Work instructions: State only how many lines below include the string "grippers".

▬▬▬▬▬▬

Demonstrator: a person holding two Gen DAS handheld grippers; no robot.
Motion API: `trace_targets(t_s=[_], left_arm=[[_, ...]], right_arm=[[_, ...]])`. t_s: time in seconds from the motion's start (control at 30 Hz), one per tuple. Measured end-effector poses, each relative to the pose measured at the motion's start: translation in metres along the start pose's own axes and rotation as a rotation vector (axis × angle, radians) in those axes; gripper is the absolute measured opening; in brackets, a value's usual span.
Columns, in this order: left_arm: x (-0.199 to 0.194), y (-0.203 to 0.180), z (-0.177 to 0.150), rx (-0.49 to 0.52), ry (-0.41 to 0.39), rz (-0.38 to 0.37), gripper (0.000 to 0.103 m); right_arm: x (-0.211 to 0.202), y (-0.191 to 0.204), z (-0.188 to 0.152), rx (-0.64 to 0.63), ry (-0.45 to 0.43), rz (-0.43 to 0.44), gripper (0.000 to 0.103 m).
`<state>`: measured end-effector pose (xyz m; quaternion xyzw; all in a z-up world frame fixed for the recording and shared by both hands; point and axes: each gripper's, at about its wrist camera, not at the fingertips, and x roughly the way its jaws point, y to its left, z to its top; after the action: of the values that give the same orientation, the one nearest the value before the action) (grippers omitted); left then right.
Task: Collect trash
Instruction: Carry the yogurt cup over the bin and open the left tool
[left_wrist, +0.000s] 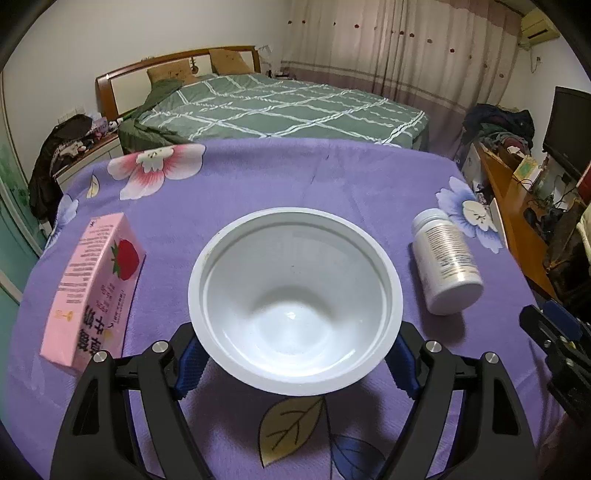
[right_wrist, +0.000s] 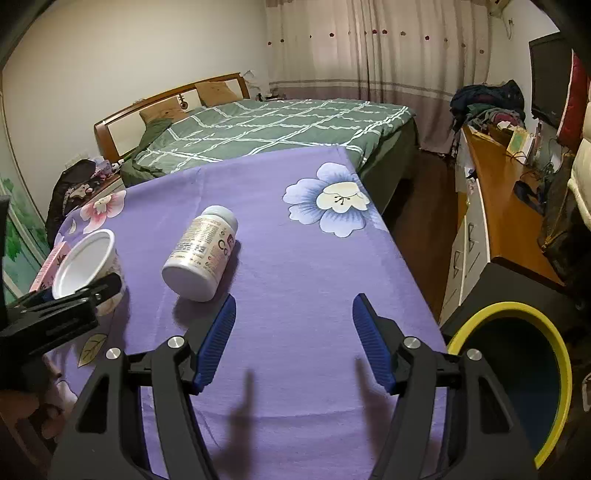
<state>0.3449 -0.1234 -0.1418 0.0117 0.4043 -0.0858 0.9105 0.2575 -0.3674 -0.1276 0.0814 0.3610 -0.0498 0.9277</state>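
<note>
A white plastic bowl (left_wrist: 295, 295) sits between the blue pads of my left gripper (left_wrist: 295, 365), which press on its two sides; its mouth tilts toward the camera. The right wrist view shows the same bowl (right_wrist: 85, 262) with a black finger of the left gripper (right_wrist: 74, 299) across it. A white pill bottle (left_wrist: 445, 266) lies on its side to the bowl's right, and a pink strawberry carton (left_wrist: 96, 288) lies to its left. My right gripper (right_wrist: 293, 321) hovers open over bare cloth, just right of the bottle (right_wrist: 203, 254), nothing between its fingers.
The table carries a purple flowered cloth (right_wrist: 295, 258). A bin with a yellow rim (right_wrist: 517, 310) stands below the table's right edge. Beyond the table lie a green bed (left_wrist: 280, 107) and, to the right, a wooden desk (right_wrist: 495, 206) with clutter.
</note>
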Motion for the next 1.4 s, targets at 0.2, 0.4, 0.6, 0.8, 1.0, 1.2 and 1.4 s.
trace_targets(t_s=[0.2, 0.4, 0.6, 0.8, 1.0, 1.2, 1.4], left_arm=[[-0.025, -0.023, 0.002, 0.048, -0.031, -0.036, 0.079], [-0.043, -0.063, -0.001, 0.106, -0.042, -0.099, 0.079], [-0.059, -0.12, -0.009, 0.174, -0.034, -0.187, 0.079], [-0.071, -0.195, -0.024, 0.273, -0.014, -0.286, 0.079], [-0.08, -0.276, -0.048, 0.378, 0.018, -0.372, 0.079], [-0.08, -0.339, -0.067, 0.455, 0.057, -0.442, 0.079], [-0.07, -0.371, -0.081, 0.487, 0.081, -0.462, 0.079]], right_arm=[[-0.014, -0.014, -0.004, 0.018, -0.005, -0.017, 0.063], [-0.044, -0.051, -0.022, 0.039, -0.015, -0.068, 0.065], [-0.078, -0.11, -0.043, 0.116, -0.028, -0.154, 0.065], [-0.109, -0.167, -0.068, 0.202, -0.033, -0.235, 0.066], [-0.136, -0.213, -0.094, 0.277, -0.039, -0.308, 0.066], [-0.161, -0.249, -0.115, 0.345, -0.053, -0.356, 0.066], [-0.172, -0.257, -0.12, 0.361, -0.07, -0.379, 0.067]])
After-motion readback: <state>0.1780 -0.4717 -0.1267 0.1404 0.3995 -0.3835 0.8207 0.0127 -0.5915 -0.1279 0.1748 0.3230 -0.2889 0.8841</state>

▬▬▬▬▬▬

Task solution: 2